- Opening Delimiter -

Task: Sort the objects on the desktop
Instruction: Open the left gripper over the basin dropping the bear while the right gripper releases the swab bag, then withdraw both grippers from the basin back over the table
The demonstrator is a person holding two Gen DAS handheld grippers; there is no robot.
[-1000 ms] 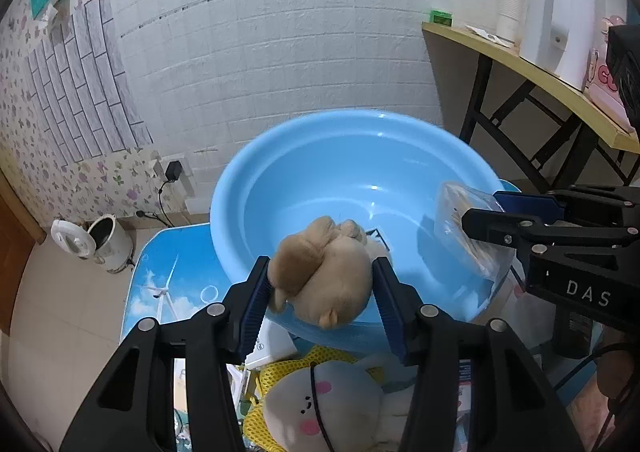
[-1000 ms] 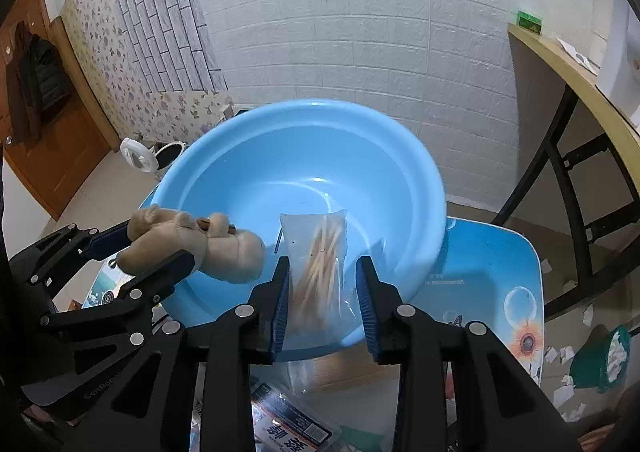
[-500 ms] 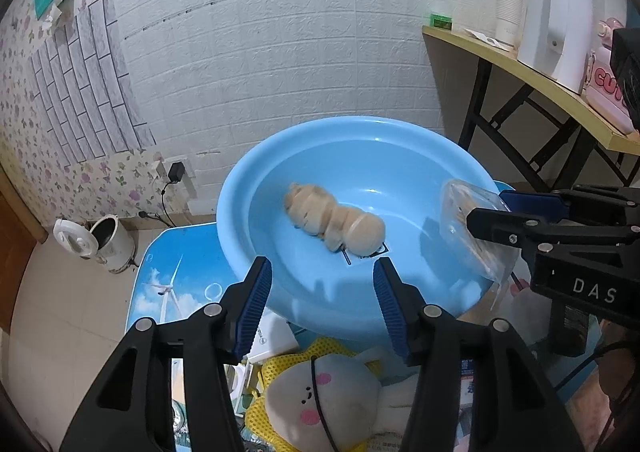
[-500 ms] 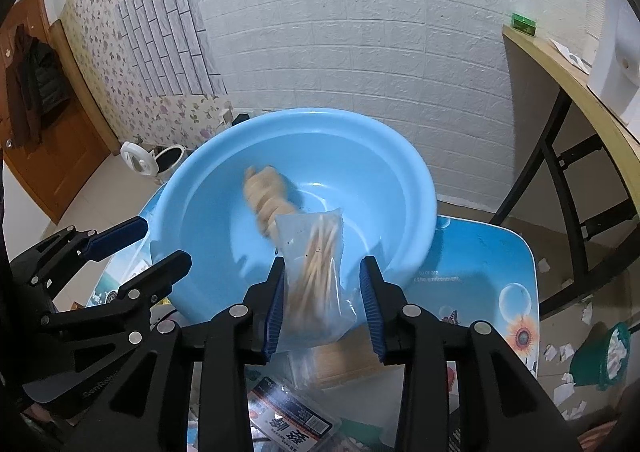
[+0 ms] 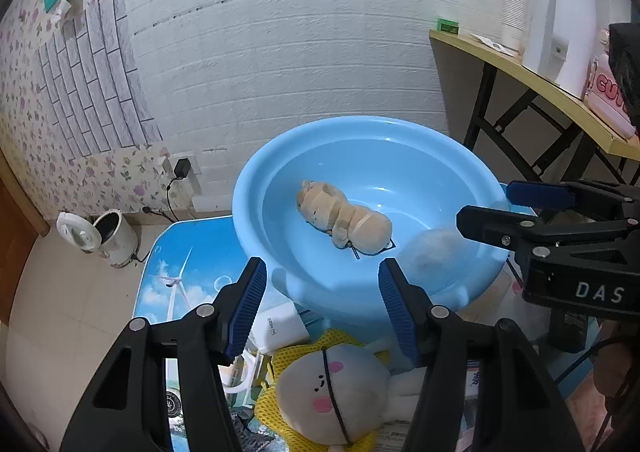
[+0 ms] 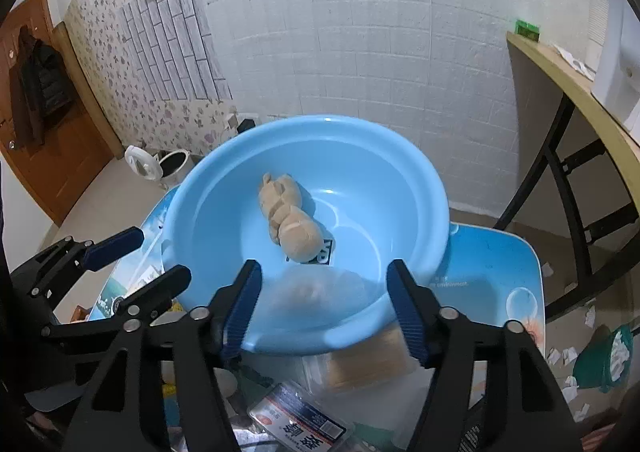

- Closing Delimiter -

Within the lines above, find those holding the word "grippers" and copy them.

RESPONSE TO THIS EXERCISE
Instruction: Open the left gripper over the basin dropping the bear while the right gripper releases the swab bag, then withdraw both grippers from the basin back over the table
The demonstrator is a person holding two Gen DAS handheld grippers; there is no robot.

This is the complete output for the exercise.